The first study, published in the International Journal of Sport Nutrition & Exercise Medicine, involved 73 healthy adults between the ages of 19 and 63 (41 men; 32 women). They tested lifestyle and biological factors for optimal fat burning, asking participants to take a bike fitness test and measuring key indicators. The results showed that women who were in better physical shape burned fat more efficiently during training.

The second associated paper, published in the journal Experimental Physiology, took this step further to explore what molecular factors in muscle and adipose tissue determine how fat is burned. In this experiment, biopsies of fat and muscle were taken from participants to analyze how fat proteins and muscle tissue could affect their ability to burn fat.
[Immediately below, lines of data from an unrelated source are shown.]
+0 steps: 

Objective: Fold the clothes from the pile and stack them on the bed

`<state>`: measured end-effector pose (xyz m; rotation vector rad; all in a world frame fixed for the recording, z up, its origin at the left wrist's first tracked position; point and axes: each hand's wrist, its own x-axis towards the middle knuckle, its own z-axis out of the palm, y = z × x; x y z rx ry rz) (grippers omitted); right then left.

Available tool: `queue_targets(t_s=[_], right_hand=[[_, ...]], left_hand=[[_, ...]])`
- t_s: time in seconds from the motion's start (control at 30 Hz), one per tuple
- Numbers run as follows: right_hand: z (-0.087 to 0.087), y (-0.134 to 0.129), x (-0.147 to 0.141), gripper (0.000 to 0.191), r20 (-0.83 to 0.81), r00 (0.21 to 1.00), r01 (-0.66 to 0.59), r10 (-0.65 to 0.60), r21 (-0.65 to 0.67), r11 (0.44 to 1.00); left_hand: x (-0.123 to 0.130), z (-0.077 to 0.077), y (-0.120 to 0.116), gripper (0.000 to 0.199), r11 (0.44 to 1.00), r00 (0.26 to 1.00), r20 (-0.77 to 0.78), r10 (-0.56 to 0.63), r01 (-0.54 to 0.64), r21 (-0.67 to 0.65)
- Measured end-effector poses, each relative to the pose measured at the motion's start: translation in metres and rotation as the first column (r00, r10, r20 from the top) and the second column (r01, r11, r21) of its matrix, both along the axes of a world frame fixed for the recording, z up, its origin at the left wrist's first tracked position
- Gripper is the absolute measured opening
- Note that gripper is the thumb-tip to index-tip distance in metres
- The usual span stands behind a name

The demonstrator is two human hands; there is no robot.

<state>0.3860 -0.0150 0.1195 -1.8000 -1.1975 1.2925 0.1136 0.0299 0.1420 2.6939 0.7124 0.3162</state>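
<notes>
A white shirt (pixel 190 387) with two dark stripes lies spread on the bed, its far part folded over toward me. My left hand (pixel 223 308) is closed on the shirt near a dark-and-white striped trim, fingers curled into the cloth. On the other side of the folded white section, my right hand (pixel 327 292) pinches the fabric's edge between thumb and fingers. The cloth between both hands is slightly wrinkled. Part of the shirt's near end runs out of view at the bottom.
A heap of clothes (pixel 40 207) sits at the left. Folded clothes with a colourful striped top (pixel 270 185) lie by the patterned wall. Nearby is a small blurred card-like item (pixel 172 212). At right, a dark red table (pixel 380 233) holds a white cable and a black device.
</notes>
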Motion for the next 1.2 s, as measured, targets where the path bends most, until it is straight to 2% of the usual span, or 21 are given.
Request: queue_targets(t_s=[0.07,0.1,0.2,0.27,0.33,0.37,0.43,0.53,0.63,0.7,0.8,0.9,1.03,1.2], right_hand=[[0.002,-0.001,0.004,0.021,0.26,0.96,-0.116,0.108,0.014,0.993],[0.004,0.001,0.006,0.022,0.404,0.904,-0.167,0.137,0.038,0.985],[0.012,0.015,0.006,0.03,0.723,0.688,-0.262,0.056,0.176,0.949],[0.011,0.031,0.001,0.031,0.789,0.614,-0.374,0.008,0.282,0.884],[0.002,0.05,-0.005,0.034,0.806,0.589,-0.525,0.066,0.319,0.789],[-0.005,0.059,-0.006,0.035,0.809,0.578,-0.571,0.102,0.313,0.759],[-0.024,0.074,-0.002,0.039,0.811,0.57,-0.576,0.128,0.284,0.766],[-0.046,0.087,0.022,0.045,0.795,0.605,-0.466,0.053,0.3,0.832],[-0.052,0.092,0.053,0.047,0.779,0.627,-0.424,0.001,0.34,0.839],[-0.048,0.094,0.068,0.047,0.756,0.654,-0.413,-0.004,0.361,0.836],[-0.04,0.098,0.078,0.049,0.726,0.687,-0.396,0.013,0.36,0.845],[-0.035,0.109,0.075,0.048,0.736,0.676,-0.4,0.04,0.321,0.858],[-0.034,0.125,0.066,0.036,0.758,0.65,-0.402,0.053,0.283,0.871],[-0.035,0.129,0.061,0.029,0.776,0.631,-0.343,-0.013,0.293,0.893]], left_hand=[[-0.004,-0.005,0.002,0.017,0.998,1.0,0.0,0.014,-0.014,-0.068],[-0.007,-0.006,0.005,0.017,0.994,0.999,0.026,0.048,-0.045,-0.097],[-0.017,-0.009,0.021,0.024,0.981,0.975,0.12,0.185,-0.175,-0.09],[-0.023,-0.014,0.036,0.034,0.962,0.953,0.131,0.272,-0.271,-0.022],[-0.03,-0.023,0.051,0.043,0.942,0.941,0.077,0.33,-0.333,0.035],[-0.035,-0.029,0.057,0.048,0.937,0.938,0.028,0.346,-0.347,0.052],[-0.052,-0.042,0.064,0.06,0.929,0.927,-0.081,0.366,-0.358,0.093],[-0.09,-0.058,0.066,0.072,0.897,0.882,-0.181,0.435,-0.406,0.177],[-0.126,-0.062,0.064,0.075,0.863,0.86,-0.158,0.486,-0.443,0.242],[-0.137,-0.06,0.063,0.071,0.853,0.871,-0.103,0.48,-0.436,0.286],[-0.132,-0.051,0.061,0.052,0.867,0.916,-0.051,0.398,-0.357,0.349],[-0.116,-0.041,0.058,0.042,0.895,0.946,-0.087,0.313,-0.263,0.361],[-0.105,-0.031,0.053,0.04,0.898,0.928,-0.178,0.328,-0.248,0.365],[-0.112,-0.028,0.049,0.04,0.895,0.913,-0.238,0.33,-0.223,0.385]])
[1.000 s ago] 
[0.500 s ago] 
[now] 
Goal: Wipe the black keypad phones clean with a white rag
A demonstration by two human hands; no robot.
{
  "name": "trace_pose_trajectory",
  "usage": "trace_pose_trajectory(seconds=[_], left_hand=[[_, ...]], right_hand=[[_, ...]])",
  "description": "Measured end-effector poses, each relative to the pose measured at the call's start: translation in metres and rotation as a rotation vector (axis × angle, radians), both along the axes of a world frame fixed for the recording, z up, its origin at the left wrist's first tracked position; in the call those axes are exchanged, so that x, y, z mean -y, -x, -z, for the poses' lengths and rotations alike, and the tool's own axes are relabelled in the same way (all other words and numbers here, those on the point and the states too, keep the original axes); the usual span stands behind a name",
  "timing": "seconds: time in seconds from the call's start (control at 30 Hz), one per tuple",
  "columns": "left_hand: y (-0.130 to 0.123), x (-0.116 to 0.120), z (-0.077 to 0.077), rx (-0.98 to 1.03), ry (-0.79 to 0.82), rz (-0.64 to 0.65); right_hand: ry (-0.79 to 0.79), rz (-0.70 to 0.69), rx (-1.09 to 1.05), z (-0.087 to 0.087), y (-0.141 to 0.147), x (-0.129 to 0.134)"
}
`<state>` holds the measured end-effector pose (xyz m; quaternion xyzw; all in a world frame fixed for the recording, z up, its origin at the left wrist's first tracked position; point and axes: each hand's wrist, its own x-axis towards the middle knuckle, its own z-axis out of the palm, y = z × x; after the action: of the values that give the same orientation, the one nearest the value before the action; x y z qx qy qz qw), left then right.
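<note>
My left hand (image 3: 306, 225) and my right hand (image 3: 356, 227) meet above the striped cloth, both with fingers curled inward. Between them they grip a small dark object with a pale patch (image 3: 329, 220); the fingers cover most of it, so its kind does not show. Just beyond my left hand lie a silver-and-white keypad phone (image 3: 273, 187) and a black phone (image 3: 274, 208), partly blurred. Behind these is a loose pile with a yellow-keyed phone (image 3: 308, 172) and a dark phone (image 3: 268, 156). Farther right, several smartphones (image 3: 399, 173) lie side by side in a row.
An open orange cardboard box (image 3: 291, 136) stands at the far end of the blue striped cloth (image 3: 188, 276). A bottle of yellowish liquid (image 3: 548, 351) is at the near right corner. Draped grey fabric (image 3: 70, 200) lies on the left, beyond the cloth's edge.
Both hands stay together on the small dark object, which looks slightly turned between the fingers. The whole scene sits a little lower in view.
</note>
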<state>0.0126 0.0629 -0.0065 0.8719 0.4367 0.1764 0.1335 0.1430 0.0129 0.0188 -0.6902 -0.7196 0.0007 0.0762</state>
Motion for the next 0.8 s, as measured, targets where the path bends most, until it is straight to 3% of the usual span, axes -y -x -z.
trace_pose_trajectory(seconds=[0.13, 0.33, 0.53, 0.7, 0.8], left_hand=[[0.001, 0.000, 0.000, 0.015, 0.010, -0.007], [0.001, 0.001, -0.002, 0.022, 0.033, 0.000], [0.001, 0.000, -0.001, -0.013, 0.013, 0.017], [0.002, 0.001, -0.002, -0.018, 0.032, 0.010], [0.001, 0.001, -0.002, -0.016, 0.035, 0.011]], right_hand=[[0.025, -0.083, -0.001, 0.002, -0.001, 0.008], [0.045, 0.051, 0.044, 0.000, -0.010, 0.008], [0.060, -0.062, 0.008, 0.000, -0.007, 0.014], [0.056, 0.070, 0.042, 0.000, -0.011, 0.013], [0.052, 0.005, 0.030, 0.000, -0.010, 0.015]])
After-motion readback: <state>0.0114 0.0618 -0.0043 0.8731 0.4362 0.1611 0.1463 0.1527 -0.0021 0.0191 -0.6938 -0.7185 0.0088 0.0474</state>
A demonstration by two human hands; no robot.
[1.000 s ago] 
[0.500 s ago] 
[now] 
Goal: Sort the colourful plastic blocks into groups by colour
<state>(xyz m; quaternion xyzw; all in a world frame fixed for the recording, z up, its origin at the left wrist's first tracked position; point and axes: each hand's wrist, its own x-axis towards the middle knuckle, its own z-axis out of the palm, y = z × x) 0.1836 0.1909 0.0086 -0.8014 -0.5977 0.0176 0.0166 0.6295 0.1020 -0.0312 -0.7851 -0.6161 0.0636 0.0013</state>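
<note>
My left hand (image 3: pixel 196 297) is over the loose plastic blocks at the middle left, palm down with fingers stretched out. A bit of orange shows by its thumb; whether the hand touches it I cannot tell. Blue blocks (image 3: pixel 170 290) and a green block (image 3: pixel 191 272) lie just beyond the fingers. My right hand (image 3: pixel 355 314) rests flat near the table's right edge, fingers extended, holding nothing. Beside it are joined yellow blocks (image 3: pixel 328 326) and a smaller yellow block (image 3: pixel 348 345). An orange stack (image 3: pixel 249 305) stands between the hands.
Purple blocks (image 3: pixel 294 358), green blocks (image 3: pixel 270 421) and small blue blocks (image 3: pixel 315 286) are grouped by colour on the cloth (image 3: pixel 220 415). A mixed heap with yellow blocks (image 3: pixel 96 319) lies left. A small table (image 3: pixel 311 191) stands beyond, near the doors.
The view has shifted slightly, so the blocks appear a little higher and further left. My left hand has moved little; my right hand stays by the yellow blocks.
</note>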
It has been found that muscle proteins that are involved in breaking down stored fat into lower fatty acids and proteins involved in transporting the fatty acids into muscle mitochondria (cell power) are consistently correlated with a greater ability to burn fat. The molecular factors explored did not explain why women burned more fat than men.

The lead author of both papers, Ollie Chrzanowski-Smith of the Bath Department of Health, explains: “Our study found that women are usually more dependent on fat as a fuel source during exercise than men. Understanding the mechanisms behind these gender differences in fuel consumption may help explain why being a woman seems to confer a metabolic advantage for insulin sensitivity, an important marker of metabolic health.